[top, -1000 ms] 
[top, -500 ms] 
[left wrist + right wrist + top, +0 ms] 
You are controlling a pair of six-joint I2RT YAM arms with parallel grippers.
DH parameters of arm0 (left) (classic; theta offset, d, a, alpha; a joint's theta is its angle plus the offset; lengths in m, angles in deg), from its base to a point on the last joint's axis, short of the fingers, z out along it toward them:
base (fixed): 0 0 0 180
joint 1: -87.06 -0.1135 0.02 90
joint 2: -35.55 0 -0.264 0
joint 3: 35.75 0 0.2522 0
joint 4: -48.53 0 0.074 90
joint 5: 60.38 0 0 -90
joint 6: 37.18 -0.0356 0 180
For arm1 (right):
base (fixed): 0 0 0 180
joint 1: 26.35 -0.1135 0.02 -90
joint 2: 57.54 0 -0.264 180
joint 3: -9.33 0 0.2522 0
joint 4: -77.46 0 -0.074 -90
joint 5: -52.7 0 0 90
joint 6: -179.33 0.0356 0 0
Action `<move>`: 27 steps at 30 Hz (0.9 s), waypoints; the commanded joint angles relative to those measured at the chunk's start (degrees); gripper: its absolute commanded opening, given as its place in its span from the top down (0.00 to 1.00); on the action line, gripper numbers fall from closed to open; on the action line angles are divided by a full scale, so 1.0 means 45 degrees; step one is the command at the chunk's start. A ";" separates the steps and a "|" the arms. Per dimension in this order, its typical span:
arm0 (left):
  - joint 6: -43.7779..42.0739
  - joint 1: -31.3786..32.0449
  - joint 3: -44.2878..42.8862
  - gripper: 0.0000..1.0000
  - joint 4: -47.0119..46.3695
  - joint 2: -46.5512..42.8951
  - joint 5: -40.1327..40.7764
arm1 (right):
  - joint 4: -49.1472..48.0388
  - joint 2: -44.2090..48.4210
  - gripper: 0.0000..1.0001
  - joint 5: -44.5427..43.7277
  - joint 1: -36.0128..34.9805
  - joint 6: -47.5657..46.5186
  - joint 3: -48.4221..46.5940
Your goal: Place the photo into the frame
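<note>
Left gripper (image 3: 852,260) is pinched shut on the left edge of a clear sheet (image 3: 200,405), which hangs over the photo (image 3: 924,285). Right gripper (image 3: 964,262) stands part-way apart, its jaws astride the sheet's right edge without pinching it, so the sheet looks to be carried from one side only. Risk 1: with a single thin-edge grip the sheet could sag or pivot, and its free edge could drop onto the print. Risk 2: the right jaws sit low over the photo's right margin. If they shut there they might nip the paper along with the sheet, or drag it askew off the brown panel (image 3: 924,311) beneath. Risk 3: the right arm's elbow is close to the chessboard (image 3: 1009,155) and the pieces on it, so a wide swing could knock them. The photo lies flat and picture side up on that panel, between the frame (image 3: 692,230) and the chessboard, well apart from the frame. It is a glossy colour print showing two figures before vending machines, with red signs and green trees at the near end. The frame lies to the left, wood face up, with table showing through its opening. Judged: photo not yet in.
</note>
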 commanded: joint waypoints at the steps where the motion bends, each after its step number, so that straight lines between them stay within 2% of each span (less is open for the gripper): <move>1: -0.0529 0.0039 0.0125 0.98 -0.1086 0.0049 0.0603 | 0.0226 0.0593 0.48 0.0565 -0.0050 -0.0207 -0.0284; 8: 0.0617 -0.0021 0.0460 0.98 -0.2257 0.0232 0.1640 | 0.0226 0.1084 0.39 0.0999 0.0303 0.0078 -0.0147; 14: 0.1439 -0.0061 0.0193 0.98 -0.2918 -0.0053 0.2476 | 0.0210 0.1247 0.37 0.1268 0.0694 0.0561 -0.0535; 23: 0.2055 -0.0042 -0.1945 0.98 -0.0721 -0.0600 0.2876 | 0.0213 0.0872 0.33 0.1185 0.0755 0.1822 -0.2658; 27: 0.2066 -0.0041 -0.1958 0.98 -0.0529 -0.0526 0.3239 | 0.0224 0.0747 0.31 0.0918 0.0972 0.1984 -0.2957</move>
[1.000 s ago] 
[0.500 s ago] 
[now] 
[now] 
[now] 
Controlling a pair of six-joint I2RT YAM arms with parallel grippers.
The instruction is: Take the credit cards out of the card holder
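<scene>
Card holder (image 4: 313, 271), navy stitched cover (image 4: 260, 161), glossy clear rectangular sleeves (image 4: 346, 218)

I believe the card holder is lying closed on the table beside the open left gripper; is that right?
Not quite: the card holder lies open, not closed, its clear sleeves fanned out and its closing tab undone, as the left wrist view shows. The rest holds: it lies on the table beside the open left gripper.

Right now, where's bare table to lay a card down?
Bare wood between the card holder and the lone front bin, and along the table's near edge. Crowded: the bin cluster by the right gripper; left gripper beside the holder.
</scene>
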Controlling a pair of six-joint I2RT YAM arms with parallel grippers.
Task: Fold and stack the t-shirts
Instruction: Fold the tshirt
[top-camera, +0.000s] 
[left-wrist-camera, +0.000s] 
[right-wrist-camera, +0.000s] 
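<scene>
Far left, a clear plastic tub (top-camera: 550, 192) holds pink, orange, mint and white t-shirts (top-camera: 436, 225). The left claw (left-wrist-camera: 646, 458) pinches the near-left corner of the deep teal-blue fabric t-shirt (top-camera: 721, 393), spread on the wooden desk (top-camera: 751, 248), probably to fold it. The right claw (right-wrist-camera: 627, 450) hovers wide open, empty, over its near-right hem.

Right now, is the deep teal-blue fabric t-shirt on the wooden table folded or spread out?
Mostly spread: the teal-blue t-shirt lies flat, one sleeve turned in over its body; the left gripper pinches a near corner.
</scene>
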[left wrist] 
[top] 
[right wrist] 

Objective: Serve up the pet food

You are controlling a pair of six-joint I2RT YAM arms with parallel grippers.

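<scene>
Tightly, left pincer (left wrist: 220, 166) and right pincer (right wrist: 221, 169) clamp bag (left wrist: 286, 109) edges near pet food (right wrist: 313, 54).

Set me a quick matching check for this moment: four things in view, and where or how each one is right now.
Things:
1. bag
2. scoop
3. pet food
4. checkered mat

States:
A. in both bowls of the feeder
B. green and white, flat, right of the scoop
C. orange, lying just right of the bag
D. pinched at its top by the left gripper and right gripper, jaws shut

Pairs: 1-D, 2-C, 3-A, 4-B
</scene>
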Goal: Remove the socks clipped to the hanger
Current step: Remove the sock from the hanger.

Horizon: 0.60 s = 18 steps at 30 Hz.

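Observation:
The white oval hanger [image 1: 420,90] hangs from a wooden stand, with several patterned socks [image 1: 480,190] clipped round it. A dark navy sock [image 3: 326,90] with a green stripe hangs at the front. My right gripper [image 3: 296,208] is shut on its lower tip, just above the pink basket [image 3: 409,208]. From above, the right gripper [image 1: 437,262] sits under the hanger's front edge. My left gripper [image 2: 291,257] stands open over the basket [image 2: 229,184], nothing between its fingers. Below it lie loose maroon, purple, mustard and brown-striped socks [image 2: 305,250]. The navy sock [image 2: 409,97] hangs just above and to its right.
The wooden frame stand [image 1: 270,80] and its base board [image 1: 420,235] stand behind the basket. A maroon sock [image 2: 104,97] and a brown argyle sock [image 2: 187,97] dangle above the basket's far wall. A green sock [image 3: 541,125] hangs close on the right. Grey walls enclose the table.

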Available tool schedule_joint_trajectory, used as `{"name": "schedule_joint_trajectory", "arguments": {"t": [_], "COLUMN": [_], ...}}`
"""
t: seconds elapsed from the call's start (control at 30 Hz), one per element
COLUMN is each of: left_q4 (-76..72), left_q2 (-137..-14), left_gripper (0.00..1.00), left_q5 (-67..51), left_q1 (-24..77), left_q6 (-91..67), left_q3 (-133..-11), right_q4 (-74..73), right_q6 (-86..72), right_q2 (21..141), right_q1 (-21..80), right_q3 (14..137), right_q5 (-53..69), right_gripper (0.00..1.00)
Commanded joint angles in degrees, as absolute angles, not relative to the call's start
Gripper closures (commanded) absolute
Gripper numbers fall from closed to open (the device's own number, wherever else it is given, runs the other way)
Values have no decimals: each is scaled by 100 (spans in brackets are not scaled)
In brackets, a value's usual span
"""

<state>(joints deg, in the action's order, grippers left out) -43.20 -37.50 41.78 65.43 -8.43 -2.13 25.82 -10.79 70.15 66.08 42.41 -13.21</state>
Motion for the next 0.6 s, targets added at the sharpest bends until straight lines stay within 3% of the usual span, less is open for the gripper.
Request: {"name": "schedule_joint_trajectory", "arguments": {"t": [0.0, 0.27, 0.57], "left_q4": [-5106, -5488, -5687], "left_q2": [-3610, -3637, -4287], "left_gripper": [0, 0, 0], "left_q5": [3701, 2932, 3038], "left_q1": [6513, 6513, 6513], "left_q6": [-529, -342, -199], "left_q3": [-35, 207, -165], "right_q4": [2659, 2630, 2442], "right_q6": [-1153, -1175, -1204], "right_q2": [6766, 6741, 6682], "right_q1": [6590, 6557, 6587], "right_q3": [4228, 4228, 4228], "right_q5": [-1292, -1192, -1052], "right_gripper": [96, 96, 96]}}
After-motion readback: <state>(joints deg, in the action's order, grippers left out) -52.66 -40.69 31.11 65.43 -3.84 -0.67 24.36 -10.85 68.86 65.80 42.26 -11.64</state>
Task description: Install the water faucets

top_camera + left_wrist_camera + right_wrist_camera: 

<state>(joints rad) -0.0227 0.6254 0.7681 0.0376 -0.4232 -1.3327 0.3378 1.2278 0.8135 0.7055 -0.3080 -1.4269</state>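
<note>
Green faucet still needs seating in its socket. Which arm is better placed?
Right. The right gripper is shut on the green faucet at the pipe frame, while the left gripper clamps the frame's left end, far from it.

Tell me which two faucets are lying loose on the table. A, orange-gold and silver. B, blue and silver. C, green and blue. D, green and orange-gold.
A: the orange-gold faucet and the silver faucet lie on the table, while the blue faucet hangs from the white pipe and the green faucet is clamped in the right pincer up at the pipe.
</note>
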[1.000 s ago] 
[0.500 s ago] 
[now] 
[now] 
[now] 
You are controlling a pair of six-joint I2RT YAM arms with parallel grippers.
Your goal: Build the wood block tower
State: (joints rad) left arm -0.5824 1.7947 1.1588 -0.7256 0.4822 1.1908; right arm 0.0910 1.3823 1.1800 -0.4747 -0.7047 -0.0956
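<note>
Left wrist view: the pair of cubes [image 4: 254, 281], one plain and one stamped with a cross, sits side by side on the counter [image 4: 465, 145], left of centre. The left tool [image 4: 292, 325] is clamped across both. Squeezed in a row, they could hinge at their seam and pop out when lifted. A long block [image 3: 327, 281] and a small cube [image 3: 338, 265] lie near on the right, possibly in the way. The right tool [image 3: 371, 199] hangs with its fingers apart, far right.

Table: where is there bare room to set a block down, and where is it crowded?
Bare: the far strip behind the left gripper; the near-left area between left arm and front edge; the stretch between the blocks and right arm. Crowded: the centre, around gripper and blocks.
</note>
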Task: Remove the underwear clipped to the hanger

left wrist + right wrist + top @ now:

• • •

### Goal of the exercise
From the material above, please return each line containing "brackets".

### Response
Values have no decimals: each is scaled by 100 (spans in brackets are not scaled)
In brackets, a value's usual span

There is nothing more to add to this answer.